WARNING: If you have timeout problems in this part, try to increase the timeout value in the URL class attributes.

#ds.url.timeout = 120
#ds.url.max_timeouts = 4
ds.run(force=True)
assessing run for runner dataset-0324eba7-runner-0... force running
assessing run for runner dataset-0324eba7-runner-1... force running
assessing run for runner dataset-0324eba7-runner-2... force running
assessing run for runner dataset-0324eba7-runner-3... force running

The below cell is useful to wait on a run function, there are two sections to it:

while not ds.all_finished: ...

This block waits for the dataset to be completed.
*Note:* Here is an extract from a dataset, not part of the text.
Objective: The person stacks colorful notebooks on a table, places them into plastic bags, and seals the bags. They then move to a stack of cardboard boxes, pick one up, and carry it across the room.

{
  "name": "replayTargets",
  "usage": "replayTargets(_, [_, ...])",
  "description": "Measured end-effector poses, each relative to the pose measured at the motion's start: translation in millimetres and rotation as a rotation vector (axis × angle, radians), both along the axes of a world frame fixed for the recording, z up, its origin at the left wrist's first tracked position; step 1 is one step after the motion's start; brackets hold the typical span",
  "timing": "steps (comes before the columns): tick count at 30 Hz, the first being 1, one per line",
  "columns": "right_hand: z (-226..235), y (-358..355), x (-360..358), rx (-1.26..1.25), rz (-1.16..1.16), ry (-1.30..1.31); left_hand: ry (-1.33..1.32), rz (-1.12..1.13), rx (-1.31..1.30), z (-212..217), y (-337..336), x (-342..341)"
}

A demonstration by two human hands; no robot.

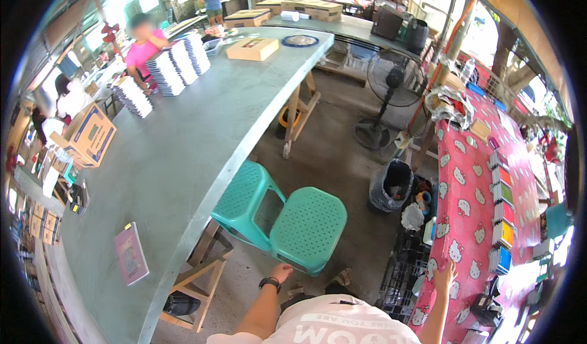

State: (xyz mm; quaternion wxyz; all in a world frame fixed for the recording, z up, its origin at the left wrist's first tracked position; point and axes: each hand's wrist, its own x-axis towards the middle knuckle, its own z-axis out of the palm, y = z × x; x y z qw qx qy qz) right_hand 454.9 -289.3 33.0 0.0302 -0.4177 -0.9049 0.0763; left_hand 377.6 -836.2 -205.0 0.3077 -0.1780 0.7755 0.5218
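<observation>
My left hand [282, 272], with a dark watch on its wrist, hangs beside the near edge of a green plastic stool [309, 229]. Its fingers are curled with nothing visible in them, and I cannot tell whether they touch the stool. A second green stool [241, 191] stands just left of it, partly under the long grey table [202, 130]. On the right, my right hand [445, 277] has its fingers apart, over the near edge of a pink table [461, 179] with a cartoon-print cover. A row of stacked colourful notebooks [502, 234] lies on that cover.
A pink book [131, 253], a cardboard box [92, 137] and tall paper stacks [165, 72] are on the grey table. A black fan [391, 87] and lined bin [391, 185] stand between the tables. A person in pink [143, 51] is across the grey table.
</observation>
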Motion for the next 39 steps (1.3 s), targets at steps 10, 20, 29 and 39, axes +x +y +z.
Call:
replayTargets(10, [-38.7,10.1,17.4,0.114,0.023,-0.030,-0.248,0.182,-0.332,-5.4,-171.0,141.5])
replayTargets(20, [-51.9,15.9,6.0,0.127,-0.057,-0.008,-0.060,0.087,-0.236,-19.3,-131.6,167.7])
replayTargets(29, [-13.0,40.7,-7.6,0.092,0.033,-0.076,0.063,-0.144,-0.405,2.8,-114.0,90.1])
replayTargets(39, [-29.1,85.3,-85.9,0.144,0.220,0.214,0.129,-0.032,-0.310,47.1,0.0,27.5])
Dataset.all_finished only returns True when all the runners are completed.

Note: You can also use Dataset.is_finished to see the state on a per-runner basis.

WARNING (for the exercise): If you have an error like ‘python not found’ here, define a script header in the dataset.

print(ds.run_cmds)

import time
while not ds.all_finished:
    print('dataset not finished yet, sleeping for 1s')
    time.sleep(1)
---------------------------------------------------------------------------
AttributeError                            Traceback (most recent call last)
Cell In[8], line 1
----> 1 print(ds.run_cmds)
      3 import time
      4 while not ds.all_finished:

AttributeError: 'Dataset' object has no attribute 'run_cmds'

If we’ve made it through the wait block then we must have results, let’s fetch them:

ds.fetch_results()

Now they’re fetched, we can access them via the results property without having to talk to the remote again:

ds.results
[1, 9, 49, 2500]
ds.runners[0].history
{'2022-11-16 19:22:00/0': 'created',
 '2022-11-16 19:22:02/0': 'submitted',
 '2022-11-16 19:22:03/0': 'resultfile created remotely',
 '2022-11-16 19:22:12/0': 'completed'}

Exercise

Run this simple function on vega. Change the URL to vega (it should be enough to put in the URL command the same host you put for your ssh connection - e.g. ssh vega). Pay attention to the various steps of the procedure.

Hint: Is python loaded by default when you ssh into vega? Perhaps module spider python can help with this.

Important: contact us in case you are using a setup that would not work for the excercise. You can run the following tutorials also on google colab in case there are difficulties in installing a jupyter notebook environment on your workstation.